Work required: Where a line in the records below includes "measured", pull that line out.

Stored data:
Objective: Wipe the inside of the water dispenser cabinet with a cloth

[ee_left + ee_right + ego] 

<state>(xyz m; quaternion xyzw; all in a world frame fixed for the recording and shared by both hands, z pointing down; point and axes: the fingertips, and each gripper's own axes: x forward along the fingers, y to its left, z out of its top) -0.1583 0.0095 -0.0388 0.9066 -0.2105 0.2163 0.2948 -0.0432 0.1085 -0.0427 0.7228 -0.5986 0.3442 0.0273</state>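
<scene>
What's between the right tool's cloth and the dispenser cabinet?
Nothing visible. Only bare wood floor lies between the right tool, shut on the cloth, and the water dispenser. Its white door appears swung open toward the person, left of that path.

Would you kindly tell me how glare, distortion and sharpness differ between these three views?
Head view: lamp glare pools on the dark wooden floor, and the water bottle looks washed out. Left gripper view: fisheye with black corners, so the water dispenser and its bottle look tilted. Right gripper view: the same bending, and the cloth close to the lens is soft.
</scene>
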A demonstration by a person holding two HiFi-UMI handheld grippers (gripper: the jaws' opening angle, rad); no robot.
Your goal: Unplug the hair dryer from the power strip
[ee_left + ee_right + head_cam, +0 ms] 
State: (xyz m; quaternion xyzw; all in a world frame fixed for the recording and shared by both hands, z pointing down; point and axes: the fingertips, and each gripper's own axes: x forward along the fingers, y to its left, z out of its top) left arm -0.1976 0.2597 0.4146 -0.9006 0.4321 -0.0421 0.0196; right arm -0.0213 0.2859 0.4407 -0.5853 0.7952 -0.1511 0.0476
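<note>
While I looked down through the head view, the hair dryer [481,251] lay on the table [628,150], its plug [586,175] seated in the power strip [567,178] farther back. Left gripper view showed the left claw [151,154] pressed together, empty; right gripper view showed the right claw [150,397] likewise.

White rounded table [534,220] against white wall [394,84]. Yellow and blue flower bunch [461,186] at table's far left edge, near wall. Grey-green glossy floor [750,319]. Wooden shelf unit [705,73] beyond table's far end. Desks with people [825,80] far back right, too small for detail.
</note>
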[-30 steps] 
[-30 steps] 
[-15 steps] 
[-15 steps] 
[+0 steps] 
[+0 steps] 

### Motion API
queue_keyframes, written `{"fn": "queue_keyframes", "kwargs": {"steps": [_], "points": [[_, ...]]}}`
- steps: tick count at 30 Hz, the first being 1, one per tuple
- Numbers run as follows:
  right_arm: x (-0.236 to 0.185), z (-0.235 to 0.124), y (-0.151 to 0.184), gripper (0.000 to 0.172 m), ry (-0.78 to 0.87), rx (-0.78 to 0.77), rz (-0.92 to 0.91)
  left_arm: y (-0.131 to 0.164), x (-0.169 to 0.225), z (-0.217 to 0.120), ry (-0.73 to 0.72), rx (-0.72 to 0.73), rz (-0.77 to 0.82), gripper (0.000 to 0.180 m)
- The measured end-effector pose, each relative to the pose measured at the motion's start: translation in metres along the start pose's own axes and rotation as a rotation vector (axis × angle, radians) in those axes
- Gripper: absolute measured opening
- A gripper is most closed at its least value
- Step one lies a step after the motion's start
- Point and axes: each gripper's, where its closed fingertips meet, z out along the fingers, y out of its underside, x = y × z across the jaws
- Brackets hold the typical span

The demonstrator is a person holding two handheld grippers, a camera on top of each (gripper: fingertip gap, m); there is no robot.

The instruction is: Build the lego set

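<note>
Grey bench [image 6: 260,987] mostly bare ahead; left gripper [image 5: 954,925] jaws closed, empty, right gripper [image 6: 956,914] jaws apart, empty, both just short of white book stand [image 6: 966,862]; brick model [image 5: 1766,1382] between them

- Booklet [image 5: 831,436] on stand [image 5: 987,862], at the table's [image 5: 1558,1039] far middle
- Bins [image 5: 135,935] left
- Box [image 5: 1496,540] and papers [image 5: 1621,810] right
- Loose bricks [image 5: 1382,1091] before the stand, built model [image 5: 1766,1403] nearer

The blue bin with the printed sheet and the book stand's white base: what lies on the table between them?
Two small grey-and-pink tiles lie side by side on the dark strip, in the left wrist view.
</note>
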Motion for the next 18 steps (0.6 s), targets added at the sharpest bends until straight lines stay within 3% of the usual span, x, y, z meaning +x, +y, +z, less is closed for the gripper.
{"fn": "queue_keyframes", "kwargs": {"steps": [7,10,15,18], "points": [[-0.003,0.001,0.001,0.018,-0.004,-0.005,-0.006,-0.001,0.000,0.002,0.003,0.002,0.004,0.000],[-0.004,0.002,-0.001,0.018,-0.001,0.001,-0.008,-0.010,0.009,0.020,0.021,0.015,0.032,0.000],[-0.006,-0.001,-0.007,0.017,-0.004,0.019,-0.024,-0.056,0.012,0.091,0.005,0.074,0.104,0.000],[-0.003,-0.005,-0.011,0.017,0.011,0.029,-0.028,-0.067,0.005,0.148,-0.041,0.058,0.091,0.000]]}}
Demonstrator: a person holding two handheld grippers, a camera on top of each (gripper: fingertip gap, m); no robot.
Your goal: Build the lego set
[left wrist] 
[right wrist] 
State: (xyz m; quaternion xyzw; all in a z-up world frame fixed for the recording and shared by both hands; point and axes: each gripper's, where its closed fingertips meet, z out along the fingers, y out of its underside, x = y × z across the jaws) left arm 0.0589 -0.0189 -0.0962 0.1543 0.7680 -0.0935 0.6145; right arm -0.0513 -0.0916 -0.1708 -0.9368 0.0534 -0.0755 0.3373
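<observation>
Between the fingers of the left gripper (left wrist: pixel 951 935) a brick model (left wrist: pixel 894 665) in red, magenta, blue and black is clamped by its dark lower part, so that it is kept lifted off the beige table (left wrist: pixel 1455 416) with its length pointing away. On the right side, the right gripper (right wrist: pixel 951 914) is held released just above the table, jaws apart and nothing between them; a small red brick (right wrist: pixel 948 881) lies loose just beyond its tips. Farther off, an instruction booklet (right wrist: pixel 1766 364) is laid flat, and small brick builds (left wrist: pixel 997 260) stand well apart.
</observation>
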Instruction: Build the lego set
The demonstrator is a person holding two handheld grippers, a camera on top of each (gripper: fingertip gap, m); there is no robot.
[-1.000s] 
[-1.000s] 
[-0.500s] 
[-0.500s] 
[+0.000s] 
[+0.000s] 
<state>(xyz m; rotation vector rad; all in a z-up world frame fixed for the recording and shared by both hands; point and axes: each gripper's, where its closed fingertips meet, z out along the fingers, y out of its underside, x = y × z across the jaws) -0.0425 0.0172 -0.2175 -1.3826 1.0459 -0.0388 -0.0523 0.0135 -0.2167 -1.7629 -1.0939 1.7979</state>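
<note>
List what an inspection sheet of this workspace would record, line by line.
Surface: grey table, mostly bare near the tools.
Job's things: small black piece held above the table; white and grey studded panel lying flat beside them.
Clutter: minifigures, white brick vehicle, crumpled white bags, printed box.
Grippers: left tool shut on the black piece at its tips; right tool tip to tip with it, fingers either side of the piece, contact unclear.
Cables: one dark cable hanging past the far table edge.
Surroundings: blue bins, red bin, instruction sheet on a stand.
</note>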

Expected output:
- The measured end-effector pose, each relative to the pose measured at the motion's start: translation in metres along the start pose's own axes and rotation as a rotation vector (axis × angle, radians) in those axes
- Gripper: absolute measured opening

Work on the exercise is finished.